*** Recorded data Section Begins ***
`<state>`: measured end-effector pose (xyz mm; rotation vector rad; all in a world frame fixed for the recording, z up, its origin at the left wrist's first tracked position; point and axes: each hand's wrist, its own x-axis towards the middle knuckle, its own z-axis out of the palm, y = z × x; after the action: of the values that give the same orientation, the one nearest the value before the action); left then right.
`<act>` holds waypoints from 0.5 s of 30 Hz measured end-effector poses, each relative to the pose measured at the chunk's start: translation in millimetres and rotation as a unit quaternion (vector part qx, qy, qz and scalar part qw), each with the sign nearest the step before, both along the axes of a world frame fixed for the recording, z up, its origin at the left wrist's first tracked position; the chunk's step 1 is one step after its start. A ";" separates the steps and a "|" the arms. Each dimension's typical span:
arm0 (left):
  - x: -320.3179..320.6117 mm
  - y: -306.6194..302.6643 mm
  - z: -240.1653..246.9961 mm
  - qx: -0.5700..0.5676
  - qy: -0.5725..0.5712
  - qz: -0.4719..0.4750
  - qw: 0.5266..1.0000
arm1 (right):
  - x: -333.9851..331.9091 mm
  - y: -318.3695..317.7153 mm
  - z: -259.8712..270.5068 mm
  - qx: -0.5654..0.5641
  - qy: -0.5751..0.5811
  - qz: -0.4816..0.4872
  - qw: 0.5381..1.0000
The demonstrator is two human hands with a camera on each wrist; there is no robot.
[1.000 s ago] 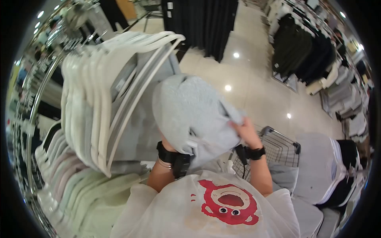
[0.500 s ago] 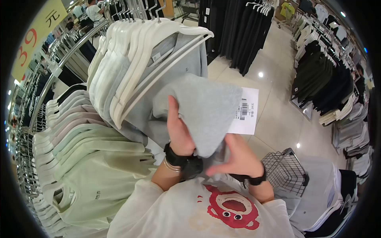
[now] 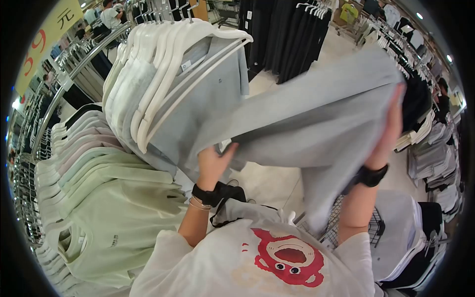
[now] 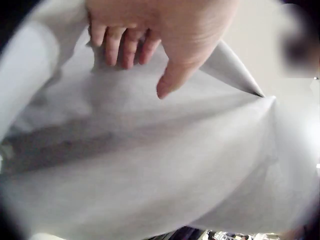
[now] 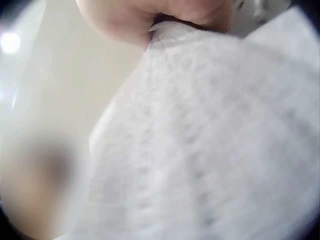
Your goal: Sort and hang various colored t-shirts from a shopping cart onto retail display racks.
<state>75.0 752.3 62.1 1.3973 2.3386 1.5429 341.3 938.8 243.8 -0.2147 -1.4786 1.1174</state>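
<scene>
A light grey garment [image 3: 316, 114] is stretched out between the two hands, blurred along its upper edge and one hanging corner. At its right end my right hand [image 3: 388, 131] is raised; the right wrist view shows this hand [image 5: 160, 17] pinching the cloth [image 5: 200, 110]. My left hand [image 3: 213, 166] is at the garment's lower left end, its thumb apart. In the left wrist view the fingers of this hand [image 4: 155, 30] hang loosely bent against the cloth [image 4: 150, 150], not closed on it.
White hangers with grey shirts [image 3: 198, 94] hang at the left, above a row of pale green shirts [image 3: 114, 232]. A wire cart [image 3: 378, 222] stands at the lower right, beside grey garments [image 3: 398, 227]. Black trousers [image 3: 287, 39] hang behind, and a yellow sign [image 3: 47, 42] is at upper left.
My right hand has moved up and to the right, drawing the garment out from a bunched shape. The left hand has lowered slightly. The white price tag is no longer in sight.
</scene>
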 end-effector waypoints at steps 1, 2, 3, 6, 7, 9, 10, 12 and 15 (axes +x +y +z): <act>-1.9 -4.2 -7.5 0.000 0.000 0.000 1.000 | 1.8 1.5 -2.0 0.000 0.000 0.000 1.000; -0.9 -5.7 -15.1 -0.003 0.076 0.068 0.995 | 60.5 146.8 14.5 0.002 -0.009 -0.020 1.000; -2.5 -7.6 -24.2 -0.006 0.151 0.138 0.979 | 72.3 155.1 11.5 0.004 -0.018 -0.036 0.999; -29.4 -6.8 -96.8 -0.071 -0.128 0.036 0.989 | 95.3 162.9 5.1 0.011 -0.047 -0.080 0.996; -29.6 -0.4 -100.3 -0.071 -0.128 0.036 0.989 | 100.2 161.8 1.8 0.013 -0.053 -0.094 0.994; -9.4 26.6 -107.9 0.145 -0.799 -0.186 0.554 | 113.4 157.6 -3.3 0.017 -0.078 -0.124 0.989; 2.2 41.4 -102.7 0.142 -0.787 -0.258 0.543 | 117.3 155.7 -6.8 0.018 -0.084 -0.139 0.987; 32.7 70.2 -90.7 0.137 -0.772 -0.332 0.524 | 129.1 154.0 -10.8 0.025 -0.099 -0.174 0.979; 60.1 81.3 -72.0 -0.054 -0.573 -0.393 0.717 | 155.9 155.6 -19.1 0.026 -0.130 -0.230 0.964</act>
<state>135.1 833.6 -9.9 0.7532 0.8721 1.2863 497.3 1094.4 224.7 -0.6536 -1.5784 0.6915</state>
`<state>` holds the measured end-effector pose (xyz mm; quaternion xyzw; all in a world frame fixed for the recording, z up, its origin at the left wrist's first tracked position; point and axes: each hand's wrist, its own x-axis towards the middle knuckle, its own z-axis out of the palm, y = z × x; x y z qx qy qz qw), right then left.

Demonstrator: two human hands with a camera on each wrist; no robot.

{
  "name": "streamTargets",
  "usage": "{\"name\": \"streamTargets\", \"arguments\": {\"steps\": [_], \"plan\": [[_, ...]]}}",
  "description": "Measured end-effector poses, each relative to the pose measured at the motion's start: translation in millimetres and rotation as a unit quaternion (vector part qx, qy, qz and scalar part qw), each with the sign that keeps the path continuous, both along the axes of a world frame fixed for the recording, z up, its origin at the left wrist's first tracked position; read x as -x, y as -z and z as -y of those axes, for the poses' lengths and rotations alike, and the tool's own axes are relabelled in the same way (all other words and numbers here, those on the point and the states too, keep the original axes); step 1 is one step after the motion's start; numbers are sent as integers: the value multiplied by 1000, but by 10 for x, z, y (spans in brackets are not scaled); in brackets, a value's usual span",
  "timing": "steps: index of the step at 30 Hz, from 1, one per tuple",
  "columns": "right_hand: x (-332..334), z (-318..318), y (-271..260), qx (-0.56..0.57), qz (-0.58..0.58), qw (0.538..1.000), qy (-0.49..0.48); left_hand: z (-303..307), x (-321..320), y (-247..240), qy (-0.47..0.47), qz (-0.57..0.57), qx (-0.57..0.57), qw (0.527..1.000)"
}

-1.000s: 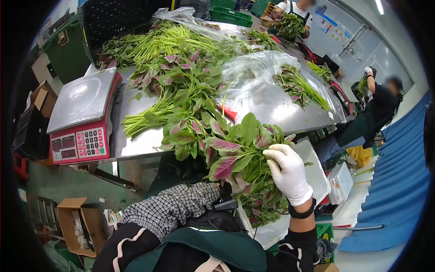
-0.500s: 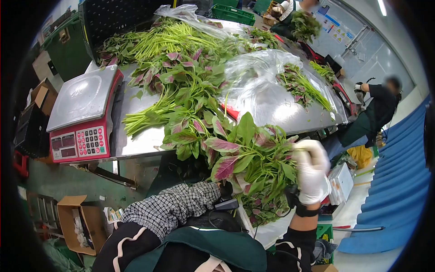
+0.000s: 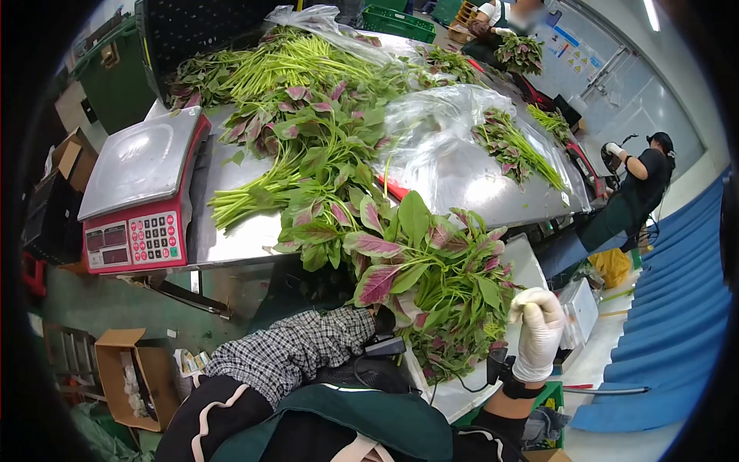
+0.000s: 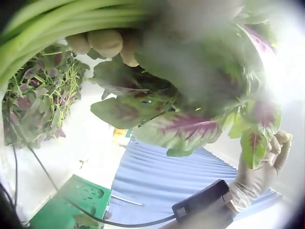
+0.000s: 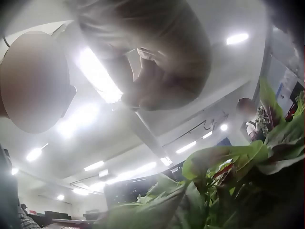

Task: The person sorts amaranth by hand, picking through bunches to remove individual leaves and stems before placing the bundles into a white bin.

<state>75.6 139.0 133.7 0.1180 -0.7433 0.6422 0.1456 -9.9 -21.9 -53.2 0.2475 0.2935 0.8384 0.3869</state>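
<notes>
A bunch of leafy greens point(image 3: 412, 258) with purple-centred leaves and green stems point(image 4: 62, 21) hangs in front of the body. My gloved left hand point(image 4: 106, 44) grips it, fingers curled round the stems in the left wrist view. In the head view that hand is hidden under leaves, beyond the checked sleeve point(image 3: 300, 343). To the right of the bunch, my white-gloved right hand point(image 3: 539, 329) is raised apart from the leaves. Its fingers are curled towards the thumb, and nothing shows between them in the right wrist view. Below lies a white bin point(image 3: 525, 258) with loose leaves point(image 4: 45, 95).
Left stands a red scale point(image 3: 135, 200) on the metal table point(image 3: 493, 196). More greens point(image 3: 296, 69) are heaped behind, beside clear plastic point(image 3: 439, 115). A cardboard box point(image 3: 138, 377) sits low left, a green crate point(image 3: 550, 400) low right. Two other people work farther back.
My right hand has drawn away from the leaves, moving right and down towards the body. The bunch in my left hand stays nearly in place.
</notes>
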Motion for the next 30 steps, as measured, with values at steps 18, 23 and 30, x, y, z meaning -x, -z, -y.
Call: {"name": "streamTargets", "arguments": {"steps": [18,23,30], "plan": [[-302,-138,920,-334,269,899,-92,-179,-146,92,106,110,-205,967],[-304,-41,1337,119,403,861,-285,-74,-172,-398,30,127,-75,989],[-189,100,1382,113,380,889,-231,-94,-99,-137,7,52,-33,998]]}}
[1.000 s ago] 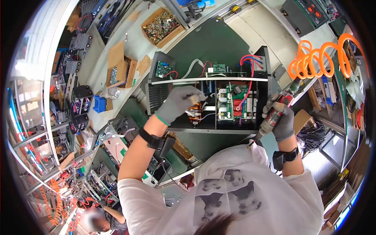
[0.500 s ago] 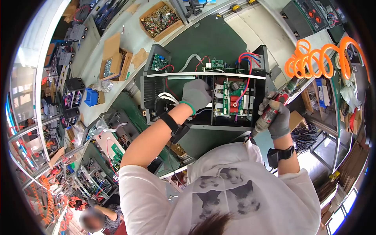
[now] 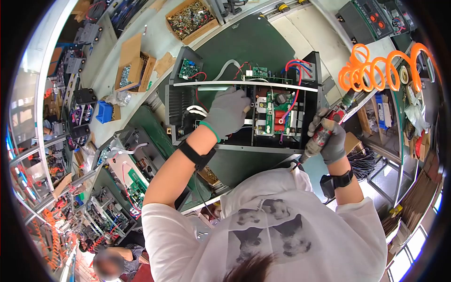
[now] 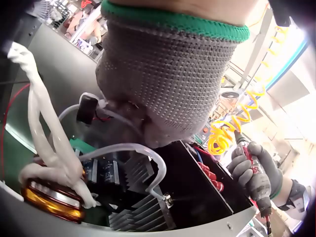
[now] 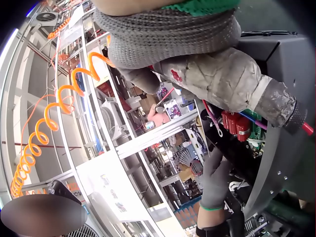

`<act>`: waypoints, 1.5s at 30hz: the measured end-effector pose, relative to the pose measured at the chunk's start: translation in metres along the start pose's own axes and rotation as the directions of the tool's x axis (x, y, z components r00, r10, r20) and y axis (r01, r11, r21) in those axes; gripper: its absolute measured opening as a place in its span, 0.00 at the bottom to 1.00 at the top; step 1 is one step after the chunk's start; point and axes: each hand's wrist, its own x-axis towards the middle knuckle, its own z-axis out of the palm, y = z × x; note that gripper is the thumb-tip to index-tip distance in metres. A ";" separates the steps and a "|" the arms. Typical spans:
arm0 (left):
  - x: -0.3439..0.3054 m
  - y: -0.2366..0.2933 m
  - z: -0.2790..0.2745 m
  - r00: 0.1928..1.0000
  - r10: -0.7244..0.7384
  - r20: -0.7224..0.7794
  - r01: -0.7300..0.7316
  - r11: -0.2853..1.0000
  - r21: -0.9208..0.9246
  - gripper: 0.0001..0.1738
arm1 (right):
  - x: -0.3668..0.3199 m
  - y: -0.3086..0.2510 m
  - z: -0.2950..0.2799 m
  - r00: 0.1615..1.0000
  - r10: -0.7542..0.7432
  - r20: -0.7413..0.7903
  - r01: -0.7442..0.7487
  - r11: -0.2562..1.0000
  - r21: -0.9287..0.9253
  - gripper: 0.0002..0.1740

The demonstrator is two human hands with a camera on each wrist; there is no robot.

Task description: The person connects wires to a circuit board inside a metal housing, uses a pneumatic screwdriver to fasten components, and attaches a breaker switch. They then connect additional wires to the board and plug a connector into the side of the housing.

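A black metal case [image 3: 282, 148] with electronics inside sits in front of the person. The gloved left hand [image 3: 228, 113] reaches into its left half, beside a green circuit board [image 3: 271, 117]. In the left wrist view, a thin white cable with a black connector [image 4: 87, 109] runs close by this hand [image 4: 163, 79]; its fingertips are hidden, and I cannot tell what they hold. A copper coil [image 4: 54, 200] with white-sleeved leads [image 4: 47, 118] lies near the hand. At the case's right end, the gloved right hand [image 3: 334, 143] grips a worn air screwdriver [image 3: 315, 144], its bit pointing down toward the person.
An orange coiled hose [image 3: 371, 77] hangs at the right. Cardboard boxes of small parts [image 3: 190, 21] stand on the back bench, near a blue bin [image 3: 105, 112]. Another opened case [image 3: 129, 171] lies at the left. A light rail [image 3: 244, 84] crosses the case.
The left hand went from above the coil and white leads to deeper in the case's middle, then shifted slightly back left. The right hand keeps its grip on the screwdriver.
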 end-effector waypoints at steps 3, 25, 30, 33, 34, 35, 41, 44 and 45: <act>-0.009 -0.001 -0.015 0.999 -0.011 -0.041 0.011 1.000 0.004 0.08 | -0.001 0.000 0.000 1.000 -0.023 -0.009 0.023 0.999 -0.033 0.15; -0.008 -0.005 0.027 0.996 -0.065 -0.065 0.067 0.997 0.033 0.07 | -0.002 0.001 -0.006 0.999 -0.039 -0.010 0.040 0.996 0.081 0.14; 0.008 0.002 0.015 0.952 -0.141 0.270 0.129 0.990 0.058 0.09 | -0.002 0.004 -0.006 0.997 -0.074 -0.004 0.074 0.997 0.027 0.15; 0.012 0.006 0.010 0.908 -0.212 0.361 0.184 0.977 0.109 0.09 | -0.002 0.002 -0.006 0.998 -0.062 -0.004 0.062 0.997 0.034 0.15; 0.011 0.005 0.013 0.912 -0.207 0.355 0.186 0.978 0.093 0.10 | -0.003 0.000 -0.003 0.998 -0.067 -0.019 0.068 0.997 0.026 0.16; 0.010 0.003 0.017 0.914 -0.214 0.345 0.195 0.977 0.091 0.10 | -0.003 -0.002 0.000 0.997 -0.072 -0.034 0.073 0.997 0.016 0.16; 0.004 -0.004 0.027 0.956 -0.219 0.194 0.237 0.968 -0.076 0.12 | 0.009 -0.035 0.059 0.934 -0.265 0.242 0.252 0.964 0.082 0.18; 0.003 -0.002 0.027 0.951 -0.252 0.181 0.266 0.962 -0.060 0.09 | 0.033 -0.038 0.090 0.834 -0.458 0.309 0.474 0.880 0.024 0.17; 0.004 0.001 0.023 0.954 -0.241 0.181 0.255 0.965 -0.060 0.09 | 0.042 -0.034 0.095 0.785 -0.506 0.357 0.535 0.844 0.019 0.16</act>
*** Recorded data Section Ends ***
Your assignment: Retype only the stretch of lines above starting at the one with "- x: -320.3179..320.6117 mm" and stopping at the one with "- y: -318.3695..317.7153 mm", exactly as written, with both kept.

Response:
  - x: -320.3179..320.6117 mm
  - y: -306.6194..302.6643 mm
  - z: -240.1653..246.9961 mm
  - qx: -0.5700..0.5676
  - qy: -0.5725..0.5712
  - qz: -0.4719..0.4750
  - qw: 0.5266..1.0000
arm1 (right):
  - x: -333.9851..331.9091 mm
  - y: -318.3695..317.7153 mm

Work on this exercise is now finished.